For gene set enrichment analysis on gene ontology (GO) terms, hypergeometric distribution of data was assumed, and calculated p-values were applied with Benjamini-Yekuiteli method to control false discovery at a rate of 0.05 (FDR<0.05). From here, revigo analysis was conducted [23] (with distance between GO terms based on relative similiraty index). Cutoff value was considered 0.7 in cv. Thompson Seedless and 0.5 in L23.
For mapman [24] results, Wilcoxon test was conducted on assigned categories to detect significant differences p-values were corrected by Benjamini-Hochberg method (FDR<0.05).

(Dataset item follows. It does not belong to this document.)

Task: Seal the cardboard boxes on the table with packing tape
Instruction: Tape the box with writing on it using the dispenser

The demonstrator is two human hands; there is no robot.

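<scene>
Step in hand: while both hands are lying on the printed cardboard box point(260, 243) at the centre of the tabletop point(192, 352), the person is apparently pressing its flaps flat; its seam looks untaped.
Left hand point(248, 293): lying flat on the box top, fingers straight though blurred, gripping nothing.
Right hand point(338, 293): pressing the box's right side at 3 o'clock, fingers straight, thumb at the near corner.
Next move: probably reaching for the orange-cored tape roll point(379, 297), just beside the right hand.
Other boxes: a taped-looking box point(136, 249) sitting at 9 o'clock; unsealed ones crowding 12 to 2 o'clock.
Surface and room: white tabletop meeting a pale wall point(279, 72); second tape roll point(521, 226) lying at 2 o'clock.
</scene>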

Hierarchal clustering method on heatmap figure (Figure 6) was accomplished by calculating Euclidean distance matrix among genes (rows) and among replicates (columns), the quantitative variable was the fragment per kilobase of exon per million reads (FPKM). This quantity was normalized to Z-score for the purpose of comparing the abundance on each cell generated by this method.
Data were mostly handled and analyzed under R software environment [56], unless indicated otherwise.